Naja – die CDU-Funktionäre aus Berlin haben halt kaum mehr Kontakte zur Basis. Insofern verständlich. Wer als Partei-Sklave bezahlt wird - der muss brüllen, tanzen, schnurren wie die Parteivorsitzende wünscht. Sozusagen Propaganda-Sklave.

Mein Blitzgedanke: Was ist der große Unterschied von der SED von Erich Honecker zur CDU der FDJ-Sekretärin a. D. Angela Merkel? Das Geplapper mancher CDU-Mitglieder (auch bei facebook) hört sich dieser Tage so an, als stünde die CDU kurz vor dem Aus - wie einst die SED im Jahre 1989.

Andererseits, wenn einige Taschen-CDU-Mafiosi aus Baden-Württemberg und in Berlin dachten, sie werden Minister oder Staatssekretär unter einem Ministerpräsidenten Thomas Strobl, dann verstehe ich die Aufgeregtheiten schon. Auch Journalisten sollen darunter sein.
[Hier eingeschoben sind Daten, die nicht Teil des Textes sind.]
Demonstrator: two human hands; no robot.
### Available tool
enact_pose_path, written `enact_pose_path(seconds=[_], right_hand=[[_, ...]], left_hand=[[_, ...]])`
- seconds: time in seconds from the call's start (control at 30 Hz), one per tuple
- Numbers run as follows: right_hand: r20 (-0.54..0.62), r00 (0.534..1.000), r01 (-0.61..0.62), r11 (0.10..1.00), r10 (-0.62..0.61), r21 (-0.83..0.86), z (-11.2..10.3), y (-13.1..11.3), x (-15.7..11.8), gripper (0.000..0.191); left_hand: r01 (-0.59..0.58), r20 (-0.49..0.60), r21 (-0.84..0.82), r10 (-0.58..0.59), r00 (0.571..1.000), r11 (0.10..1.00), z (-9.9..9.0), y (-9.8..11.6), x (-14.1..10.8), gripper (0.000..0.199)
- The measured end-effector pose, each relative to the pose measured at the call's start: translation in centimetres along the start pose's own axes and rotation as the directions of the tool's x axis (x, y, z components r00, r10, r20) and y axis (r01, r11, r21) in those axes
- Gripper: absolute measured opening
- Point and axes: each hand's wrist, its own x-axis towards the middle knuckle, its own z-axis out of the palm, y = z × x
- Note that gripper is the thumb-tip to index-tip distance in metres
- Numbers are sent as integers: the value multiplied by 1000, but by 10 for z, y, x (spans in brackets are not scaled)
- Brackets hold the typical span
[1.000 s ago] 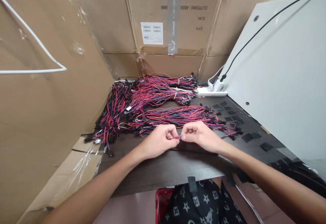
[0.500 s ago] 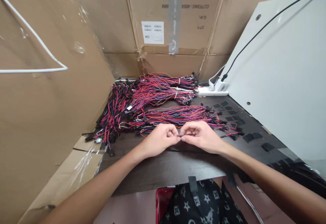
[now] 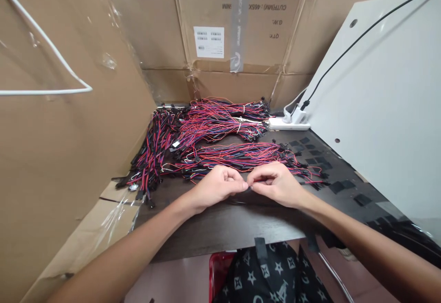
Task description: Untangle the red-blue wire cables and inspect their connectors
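Pinching one thin wire [image 3: 249,185] between the fingertips of both hands, most of it hidden there; left hand [image 3: 217,186] and right hand [image 3: 275,184] closing narrowly, nearly touching, above the dark table [image 3: 223,229]. Working at fingertip level appears suited to such fine wire, with wrists kept low and steady. Lying just beyond: four wire bundles [image 3: 237,157], mainly red and black. Standing farther right: one white power strip [image 3: 289,122]. Scattering rightward: many small black squares [image 3: 344,185], count uncertain. Hanging left: one white hanger [image 3: 44,92].
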Motion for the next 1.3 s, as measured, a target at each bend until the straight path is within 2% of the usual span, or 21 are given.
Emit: enact_pose_path(seconds=[0.17,0.27,0.37,0.43,0.53,0.63,0.77,0.83,0.93,1.0,1.1,1.2,1.3], right_hand=[[35,998,-56,998,54,35,-2,-1,-2,10],[43,994,-102,983,96,153,-1,-1,-5,15],[-2,989,-141,955,147,260,2,0,-3,16],[-45,981,-166,942,188,293,6,0,0,19],[-65,961,-233,913,270,336,8,-3,6,25],[22,939,-329,875,344,354,5,-7,13,27],[196,872,-489,804,448,339,-5,-11,22,26],[270,847,-529,777,458,342,-10,-12,26,26],[330,838,-539,756,435,372,-13,-12,31,26],[308,850,-522,761,426,385,-11,-12,33,24],[223,903,-425,834,366,351,-9,-11,34,20],[129,968,-241,945,217,222,-7,-6,32,19],[70,995,-70,996,67,47,-7,0,27,19]], left_hand=[[-72,-54,77,76,996,994,0,-5,2,22],[-176,-116,252,210,971,952,3,-10,1,14],[-270,-166,516,404,900,813,6,-14,-1,10],[-263,-192,658,495,847,706,8,-16,-3,12],[-213,-218,781,576,788,587,9,-20,-6,14],[-222,-182,837,638,748,500,7,-24,-7,13],[-230,-130,878,670,731,421,5,-29,-8,18],[-220,-114,897,680,724,385,4,-30,-8,20],[-229,-86,912,707,702,339,2,-29,-9,21],[-230,-98,908,712,696,350,2,-28,-9,19],[-184,-194,874,671,716,449,3,-26,-7,19],[-141,-301,780,563,770,609,5,-22,-3,20],[-161,-315,631,440,841,759,4,-17,0,16]])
Und wenn ich dazu die Schäuble- der letzten Tage (Bürgersteuererhöhung) in meinem Ohr klingeln, dann verstehe ich mehr.
Die Wolfgang-Schäuble-Gemeinheiten gegen den CDU-Kandidaten Guido Wolf – sind das Stricken für eine schwarz-grüne Regierung unter Schwiegersohn Thomas Strobl zustande kommt.
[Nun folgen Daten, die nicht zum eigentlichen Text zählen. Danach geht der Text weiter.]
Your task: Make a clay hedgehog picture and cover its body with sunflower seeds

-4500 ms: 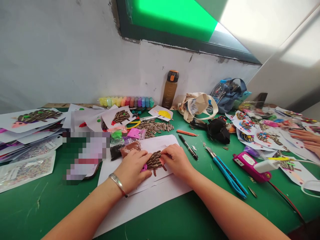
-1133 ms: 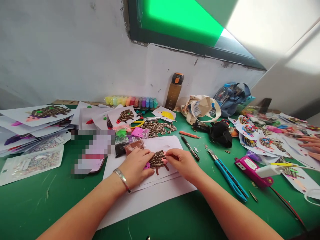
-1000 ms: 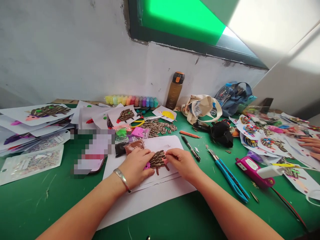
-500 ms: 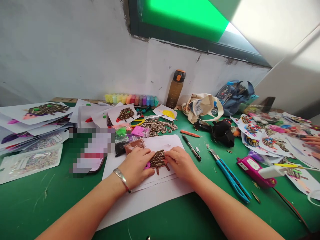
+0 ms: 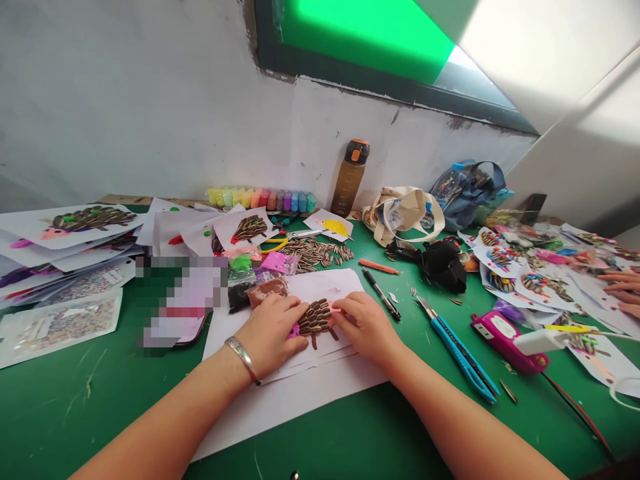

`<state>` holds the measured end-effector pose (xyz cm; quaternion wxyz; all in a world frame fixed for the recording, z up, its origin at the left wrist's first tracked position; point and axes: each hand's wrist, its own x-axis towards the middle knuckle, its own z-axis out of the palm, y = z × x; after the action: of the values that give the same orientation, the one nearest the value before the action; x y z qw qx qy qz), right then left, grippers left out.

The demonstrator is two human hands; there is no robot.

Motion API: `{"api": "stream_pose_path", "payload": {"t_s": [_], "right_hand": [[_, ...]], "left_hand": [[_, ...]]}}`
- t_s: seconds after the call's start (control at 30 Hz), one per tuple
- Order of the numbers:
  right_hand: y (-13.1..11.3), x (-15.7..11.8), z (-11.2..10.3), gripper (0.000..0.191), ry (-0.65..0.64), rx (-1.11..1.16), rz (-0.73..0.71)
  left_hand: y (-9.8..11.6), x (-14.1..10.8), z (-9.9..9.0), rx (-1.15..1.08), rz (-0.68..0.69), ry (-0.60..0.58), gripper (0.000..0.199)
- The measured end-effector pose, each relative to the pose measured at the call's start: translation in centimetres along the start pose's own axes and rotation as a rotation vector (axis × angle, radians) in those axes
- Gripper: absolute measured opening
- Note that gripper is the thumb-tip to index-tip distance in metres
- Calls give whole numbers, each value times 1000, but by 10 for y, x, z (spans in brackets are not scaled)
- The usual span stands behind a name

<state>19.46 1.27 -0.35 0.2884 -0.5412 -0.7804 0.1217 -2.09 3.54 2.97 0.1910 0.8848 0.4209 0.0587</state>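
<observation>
On a stack of white paper [image 5: 300, 393] lies a hedgehog picture [image 5: 316, 317] with a back of overlapping striped sunflower seeds and brown clay legs. My left hand [image 5: 273, 333] rests at its left side, thumb and fingers apart around a purple clay part [image 5: 295, 330] that the hand partly covers. At the right edge of the seeds, my right hand [image 5: 363, 327] has its fingers bent and pressed together; a bit of pink shows by the fingertips, and what they hold is hidden. Brown clay in a bag [image 5: 267, 291] sits just beyond my left hand.
Loose sunflower seeds [image 5: 320, 253], a pen [image 5: 381, 293] and a blue utility knife [image 5: 457, 350] lie around the paper. At left are a phone [image 5: 185, 313] and stacked pictures [image 5: 70, 247]. A bottle [image 5: 349, 179] stands behind. Another person's hand [image 5: 625, 287] shows at far right.
The right fingertips have shifted very slightly at the edge of the seeds. The left hand stays in place, and the view has moved a touch.
</observation>
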Motion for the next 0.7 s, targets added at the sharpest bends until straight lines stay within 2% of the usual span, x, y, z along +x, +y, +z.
{"api": "stream_pose_path", "payload": {"t_s": [0.13,0.43,0.7], "right_hand": [[-1,-2,-2,23,0,-37,-11],[0,0,6,23,-29,-71,-22],[2,3,1,20,-46,33,79]], "left_hand": [[-1,0,0,-1,-4,0,42],[-2,0,3,-1,15,18,40],[0,1,0,-4,-14,-14,45]]}}
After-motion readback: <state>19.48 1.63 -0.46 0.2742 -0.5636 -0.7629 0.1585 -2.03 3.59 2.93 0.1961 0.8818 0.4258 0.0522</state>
Dazu muss allerdings die CDU nach der Wahl am 13.03.2016 kurz über 30 Prozent liegen - und die Grünen kurz unter der 30-Prozent-Grenze liegen, Guido Wolf muss entnervt wegen der CDU-Niederlage zurücktreten … das ist das gemeine Ziel der Gladiatoren-Generals Wolfgang Schäuble.

Oder vielleicht: Das ist der Geheim-Auftrag von Angela Merkel an Wolfgang Schäuble. Um drei schwarz-grüne Koalitionen zu haben: Rheinland-Pfalz, Baden-Württemberg und Hessen. Mit der Hoffnung auf Berlin.

Die „schwarze Witwe“ Merkel hatte wieder zugeschlagen.

Aber, aber - der Schäuble hat ja schon unter Kohl gehetzt, später auch gegen Merkel - und trotzdem hat der Schäuble nie richtig gepfiffen. Er ist zu schwach und charakterlos, um deutscher Kanzler zu werden. Und sein Schwiegersohn? Der Vize-Merkel. Wir werden sehen.

Eigentlich … Wir haben das alles ähnlich schon erlebt - Willy Brandt und seine SPD, Helmut Schmidt und seine SPD. Kanzler, die keine Mehrheiten mehr hatten. Dagegen war Helmut Kohl ein guter Kanzler. Der kannte seine Freunde und auch seine Feinde sehr genau - und konnte ihnen begegnen - mit voller Rüstung. Und er hat gekämpft.

Im Gegensatz zu Merkel und Schäuble, die nur intrigieren. Die Europa an den Rand des Chaos gebracht haben.

Ist die "CDU in Baden-Württemberg" ein Drama, eine Tragödie von Shakespeare? Voller Idealisten, tapferer Kriegern, edler Frauen, schöner Hexen, gerissener Schurken, raffinierter Dieben, gemeiner Fallenstellern und derber Spaßmachern? Aber sicher.